■ **Instructions to follow**
How many lines in the records below contain the word "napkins"? Reply with that number only.

■ **Given data**
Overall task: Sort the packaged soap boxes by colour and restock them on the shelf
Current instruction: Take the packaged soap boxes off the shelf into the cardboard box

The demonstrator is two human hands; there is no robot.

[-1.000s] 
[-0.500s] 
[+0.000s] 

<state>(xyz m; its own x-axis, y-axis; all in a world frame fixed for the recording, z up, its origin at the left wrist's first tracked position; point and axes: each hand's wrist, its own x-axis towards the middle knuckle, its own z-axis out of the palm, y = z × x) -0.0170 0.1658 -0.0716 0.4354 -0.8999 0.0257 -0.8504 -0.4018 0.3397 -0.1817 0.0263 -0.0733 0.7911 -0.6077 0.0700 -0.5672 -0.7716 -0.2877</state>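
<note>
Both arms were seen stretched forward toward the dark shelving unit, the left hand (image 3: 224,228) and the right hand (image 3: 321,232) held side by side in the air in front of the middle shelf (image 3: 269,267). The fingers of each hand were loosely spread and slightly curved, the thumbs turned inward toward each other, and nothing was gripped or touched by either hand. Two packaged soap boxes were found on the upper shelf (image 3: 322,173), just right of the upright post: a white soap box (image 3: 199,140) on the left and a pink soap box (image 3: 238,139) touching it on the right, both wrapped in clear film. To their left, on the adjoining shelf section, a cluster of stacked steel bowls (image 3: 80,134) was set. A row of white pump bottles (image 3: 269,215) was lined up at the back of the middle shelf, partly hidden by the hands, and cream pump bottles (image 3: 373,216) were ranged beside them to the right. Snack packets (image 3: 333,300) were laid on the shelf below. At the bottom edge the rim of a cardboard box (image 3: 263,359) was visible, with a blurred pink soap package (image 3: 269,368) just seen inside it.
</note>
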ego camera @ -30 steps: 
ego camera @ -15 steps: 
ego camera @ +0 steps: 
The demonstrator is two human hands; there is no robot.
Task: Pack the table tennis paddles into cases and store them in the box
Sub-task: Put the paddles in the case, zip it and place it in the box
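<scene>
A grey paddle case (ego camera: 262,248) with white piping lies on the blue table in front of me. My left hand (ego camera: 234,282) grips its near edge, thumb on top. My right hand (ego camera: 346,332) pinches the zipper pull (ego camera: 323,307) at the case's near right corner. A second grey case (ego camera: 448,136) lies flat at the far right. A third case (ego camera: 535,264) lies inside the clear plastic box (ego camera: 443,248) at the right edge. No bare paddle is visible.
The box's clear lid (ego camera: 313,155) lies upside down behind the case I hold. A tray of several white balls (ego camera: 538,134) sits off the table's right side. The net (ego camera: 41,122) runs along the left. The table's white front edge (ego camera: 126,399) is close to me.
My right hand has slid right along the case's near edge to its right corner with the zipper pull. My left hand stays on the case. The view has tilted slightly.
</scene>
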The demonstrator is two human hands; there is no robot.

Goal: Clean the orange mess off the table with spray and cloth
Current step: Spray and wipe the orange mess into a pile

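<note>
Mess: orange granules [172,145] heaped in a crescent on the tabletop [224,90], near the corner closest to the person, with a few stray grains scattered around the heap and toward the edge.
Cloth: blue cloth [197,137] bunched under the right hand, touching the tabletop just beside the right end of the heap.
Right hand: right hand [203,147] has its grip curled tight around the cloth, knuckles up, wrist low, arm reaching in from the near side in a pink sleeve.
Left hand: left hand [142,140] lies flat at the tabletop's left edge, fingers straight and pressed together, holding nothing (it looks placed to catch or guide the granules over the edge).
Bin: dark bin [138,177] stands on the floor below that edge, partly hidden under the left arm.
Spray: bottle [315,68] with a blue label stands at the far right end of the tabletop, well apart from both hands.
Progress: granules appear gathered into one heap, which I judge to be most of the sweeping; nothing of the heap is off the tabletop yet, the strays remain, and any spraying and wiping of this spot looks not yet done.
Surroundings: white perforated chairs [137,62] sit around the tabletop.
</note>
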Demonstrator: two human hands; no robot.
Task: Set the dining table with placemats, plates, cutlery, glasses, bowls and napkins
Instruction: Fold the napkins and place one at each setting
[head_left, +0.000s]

■ **Exercise output**
2